Unterschiedlichste Notsituationen

Dabei kam Susanne Bürki eher zufällig zu ihrem Beruf. «Ich wusste lange nicht, was ich werden wollte.» Irgendwann sagte sie sich: «Dann werde ich halt Krankenschwester.» Sie sammelte Erfahrungen auf einer geriatrischen Abteilung. «Ich mochte die Geschichten, welche die alten Menschen zu erzählen hatten.» Und doch merkte sie, dass sie nicht ganz am richtigen Ort war. Als der Rettungsdienst einen Ausbildungsplatz frei hatte, zögerte sie nicht. «Ich wusste, die Arbeit ist psychisch und physisch streng; diese Vorstellung gefiel mir.» Später absolvierte sie ein Nachdiplomstudium in Anästhesiepflege. Heute arbeitet sie jeweils zwei Wochen im Monat in diesem Bereich, die anderen zwei als Rettungssanitäterin. Susanne Bürki beschreibt ihre Faszination zur Tätigkeit als Rettungssanitäterin so: «Ich weiss nie, was mich an einem Tag erwartet. Ich treffe auf ganz unterschiedliche Menschen.» Und die Umstände seien immer anders. «Ich versorge jemanden in der Wohnung und zwei Stunden später bin ich im Wald oder in einem Stall unterwegs.» Man müsse flexibel reagieren und manchmal auch improvisieren. Es sind diese Fähigkeiten, welche die kommunikative Frau auszeichnen.


Gewaltbereitschaft und Bagatellfälle

Auch Susanne Bürki ist aber nicht vor einer gewissen Einsatzmüdigkeit gefeit, wie sie unumwunden zugibt. In den letzten 25 Jahren habe sich viel verändert. «Die Wertschätzung ist kleiner geworden», erzählt sie. Auch die zunehmende Gewaltbereitschaft ist längst nicht nur in Städten ein Thema, sondern beschäftigt auch den hiesigen Rettungsdienst. Sie erlebe vermehrt Situationen, in denen sie Bedrohungen ausgesetzt sei oder Übergriffe befürchten müsse. «Manchmal überlege ich, welchen Fluchtweg ich hätte.» Und noch etwas hat sich über die Jahre verändert: Sei der Rettungsdienst früher eher zu spät alarmiert worden, müsse man heute oft wegen Bagatellen ausrücken.

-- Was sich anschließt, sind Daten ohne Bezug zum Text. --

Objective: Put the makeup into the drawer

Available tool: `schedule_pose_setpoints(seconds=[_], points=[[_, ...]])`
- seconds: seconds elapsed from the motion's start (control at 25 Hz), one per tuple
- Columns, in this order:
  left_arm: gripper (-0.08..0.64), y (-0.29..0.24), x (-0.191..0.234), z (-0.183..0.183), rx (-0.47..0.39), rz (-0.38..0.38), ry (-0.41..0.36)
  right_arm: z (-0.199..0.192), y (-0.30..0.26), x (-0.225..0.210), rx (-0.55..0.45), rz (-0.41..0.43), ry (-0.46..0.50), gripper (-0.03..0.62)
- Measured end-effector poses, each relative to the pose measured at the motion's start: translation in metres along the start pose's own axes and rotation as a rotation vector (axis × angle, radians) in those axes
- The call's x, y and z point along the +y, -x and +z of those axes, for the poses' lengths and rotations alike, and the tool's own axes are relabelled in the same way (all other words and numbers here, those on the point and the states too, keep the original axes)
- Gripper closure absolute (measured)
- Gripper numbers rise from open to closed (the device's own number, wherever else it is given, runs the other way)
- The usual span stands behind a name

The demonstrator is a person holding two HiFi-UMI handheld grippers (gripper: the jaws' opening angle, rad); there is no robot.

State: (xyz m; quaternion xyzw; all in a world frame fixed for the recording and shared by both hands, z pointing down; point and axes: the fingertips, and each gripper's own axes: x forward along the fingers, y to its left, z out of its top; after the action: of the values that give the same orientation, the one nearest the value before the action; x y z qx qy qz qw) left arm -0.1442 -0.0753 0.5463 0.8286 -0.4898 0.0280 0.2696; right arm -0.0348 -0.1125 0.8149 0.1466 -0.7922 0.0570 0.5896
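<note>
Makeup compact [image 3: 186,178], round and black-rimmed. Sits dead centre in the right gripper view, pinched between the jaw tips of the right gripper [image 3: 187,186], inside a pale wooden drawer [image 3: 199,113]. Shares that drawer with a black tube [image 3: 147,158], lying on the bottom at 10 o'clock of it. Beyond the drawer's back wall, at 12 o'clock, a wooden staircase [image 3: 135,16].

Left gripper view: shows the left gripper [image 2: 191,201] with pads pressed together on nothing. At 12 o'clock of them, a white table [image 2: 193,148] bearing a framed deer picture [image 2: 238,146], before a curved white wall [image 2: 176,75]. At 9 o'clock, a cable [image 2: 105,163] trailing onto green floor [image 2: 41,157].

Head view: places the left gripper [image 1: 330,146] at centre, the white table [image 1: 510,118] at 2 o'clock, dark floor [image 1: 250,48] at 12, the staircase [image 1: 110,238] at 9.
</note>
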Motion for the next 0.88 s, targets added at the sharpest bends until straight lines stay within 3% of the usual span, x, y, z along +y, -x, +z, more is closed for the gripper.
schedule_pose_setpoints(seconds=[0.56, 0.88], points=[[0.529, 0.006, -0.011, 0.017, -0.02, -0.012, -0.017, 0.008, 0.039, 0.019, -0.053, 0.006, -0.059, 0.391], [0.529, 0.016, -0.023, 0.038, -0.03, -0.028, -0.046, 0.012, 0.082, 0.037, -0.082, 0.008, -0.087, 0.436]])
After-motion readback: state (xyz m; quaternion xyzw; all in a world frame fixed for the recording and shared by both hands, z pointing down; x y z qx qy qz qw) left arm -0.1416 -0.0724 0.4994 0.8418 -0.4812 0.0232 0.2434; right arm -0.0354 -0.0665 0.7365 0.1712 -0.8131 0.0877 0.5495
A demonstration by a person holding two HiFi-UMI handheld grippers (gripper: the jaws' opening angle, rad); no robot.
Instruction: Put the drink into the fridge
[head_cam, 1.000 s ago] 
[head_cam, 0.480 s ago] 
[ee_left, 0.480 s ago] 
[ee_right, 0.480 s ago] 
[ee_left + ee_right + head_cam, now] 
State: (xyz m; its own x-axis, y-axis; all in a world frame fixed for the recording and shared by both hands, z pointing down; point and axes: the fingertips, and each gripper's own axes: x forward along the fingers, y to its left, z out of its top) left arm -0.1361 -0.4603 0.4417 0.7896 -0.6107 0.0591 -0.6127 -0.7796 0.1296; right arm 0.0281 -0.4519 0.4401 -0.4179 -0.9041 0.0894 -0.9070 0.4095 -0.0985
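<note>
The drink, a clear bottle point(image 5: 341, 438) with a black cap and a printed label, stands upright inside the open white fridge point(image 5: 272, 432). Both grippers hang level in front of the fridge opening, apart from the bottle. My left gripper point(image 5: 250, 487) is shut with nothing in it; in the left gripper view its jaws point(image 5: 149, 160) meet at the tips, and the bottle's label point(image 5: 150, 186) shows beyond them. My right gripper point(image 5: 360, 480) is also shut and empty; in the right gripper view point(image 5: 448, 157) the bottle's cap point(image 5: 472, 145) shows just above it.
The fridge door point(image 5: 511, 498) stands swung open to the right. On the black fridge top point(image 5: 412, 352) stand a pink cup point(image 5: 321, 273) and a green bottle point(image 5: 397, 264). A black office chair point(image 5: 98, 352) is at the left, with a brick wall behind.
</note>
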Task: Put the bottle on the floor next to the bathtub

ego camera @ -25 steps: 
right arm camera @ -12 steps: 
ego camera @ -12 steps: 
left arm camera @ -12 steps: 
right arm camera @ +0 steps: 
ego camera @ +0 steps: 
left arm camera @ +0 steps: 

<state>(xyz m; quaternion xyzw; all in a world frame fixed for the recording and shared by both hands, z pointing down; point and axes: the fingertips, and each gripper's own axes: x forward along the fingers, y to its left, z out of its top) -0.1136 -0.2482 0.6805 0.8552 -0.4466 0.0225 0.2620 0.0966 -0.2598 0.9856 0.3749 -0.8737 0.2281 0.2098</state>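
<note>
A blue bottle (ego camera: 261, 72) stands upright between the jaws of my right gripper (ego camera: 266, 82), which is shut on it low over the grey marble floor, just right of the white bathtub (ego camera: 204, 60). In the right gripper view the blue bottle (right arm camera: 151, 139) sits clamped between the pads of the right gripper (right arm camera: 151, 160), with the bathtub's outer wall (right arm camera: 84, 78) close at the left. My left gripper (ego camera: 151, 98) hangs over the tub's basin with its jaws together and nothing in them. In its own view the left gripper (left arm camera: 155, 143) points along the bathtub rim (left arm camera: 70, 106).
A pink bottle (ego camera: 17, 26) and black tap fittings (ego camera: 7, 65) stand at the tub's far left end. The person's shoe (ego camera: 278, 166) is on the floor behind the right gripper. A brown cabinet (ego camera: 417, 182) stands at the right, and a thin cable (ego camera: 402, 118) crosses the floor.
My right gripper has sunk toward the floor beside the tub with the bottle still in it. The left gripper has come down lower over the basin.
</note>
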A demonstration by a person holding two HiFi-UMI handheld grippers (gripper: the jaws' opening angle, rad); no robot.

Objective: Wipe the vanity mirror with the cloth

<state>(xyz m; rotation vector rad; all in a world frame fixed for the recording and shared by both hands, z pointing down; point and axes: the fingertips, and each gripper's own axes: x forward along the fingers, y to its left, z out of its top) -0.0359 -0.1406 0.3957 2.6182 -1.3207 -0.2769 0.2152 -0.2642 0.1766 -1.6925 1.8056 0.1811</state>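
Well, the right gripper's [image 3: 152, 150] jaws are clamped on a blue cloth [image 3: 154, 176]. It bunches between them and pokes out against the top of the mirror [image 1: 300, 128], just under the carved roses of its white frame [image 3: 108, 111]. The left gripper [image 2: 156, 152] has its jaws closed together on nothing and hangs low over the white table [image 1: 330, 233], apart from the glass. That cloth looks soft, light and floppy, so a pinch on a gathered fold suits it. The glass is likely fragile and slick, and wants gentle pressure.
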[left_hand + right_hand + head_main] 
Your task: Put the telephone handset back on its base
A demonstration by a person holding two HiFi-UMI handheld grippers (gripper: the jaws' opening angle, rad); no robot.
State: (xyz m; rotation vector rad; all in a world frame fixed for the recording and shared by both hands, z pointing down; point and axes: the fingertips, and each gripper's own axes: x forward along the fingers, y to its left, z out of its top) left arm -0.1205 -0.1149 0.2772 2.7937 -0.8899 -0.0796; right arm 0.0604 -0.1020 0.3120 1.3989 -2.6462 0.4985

Was macht die Rettungssanitäterin bei solchen Einsätzen? «Ich nehme jeden Fall ernst. Für denjenigen der anruft, ist es vielleicht wirklich der schlimmste Moment in seinem Leben.» Schrecklich sei aber, wenn die Rettungsteams wegen solcher Fälle später bei wirklich dringenden Notsituationen eintreffen würden.


12-Stunden-Schichten

Wenn Susanne Bürki durch das Emmental fährt, wecken viele Orte Erinnerungen an frühere Einsätze. Eine Kurve etwa, die bei ihr wegen eines schweren Verkehrsunfalls immer noch sehr präsent ist. «Einige Dinge, die ich gesehen habe, möchte ich lieber nicht noch einmal erleben», sagt sie, aber die schöne Erinnerungen würden überwiegen. Etwa die erste Hausgeburt, bei der sie dabei war. Die Arbeitstage und -nächte sind lang: Zwölf Stunden dauern die Schichten jeweils. Kehrt die Rettungssanitäterin von einem Einsatz zurück, muss das Fahrzeug kontrolliert und Equipment und Medikamente wieder ergänzt werden, so dass alles für den nächsten Einsatz bereit ist. Auch das Putzen gehört zum Dienst. Das Ende einer Schicht kann sich immer mal wieder nach hinten verschieben.


Abschalten und Kraft tranken

Umso wichtiger ist das Abschalten. Bürki hat gelernt, sich bewusst zu sagen: «Jetzt habe ich frei.» Und doch gäbe es sie immer wieder, Situationen, die ihr nachhängen. Als «Chläbi a dä Schueh», beschreibt sie es. Was dann hilft: In der Musikgesellschaft Klarinette spielen. Oder in die Berge gehen. «Es gibt für mich nichts Schöneres, als frühmorgens auf einem Grat oder Gipfel zu stehen und den Sonnenaufgang zu bestauen.» Dieses positive Gefühl versucht sie dann in den nächsten Einsatz zu tragen, um wieder ihr Bestes geben zu können. Aber die Rettungssanitäterin sagt auch: «Wie es schliesslich herauskommt, das liegt meistens nur beschränkt in unserer Hand.»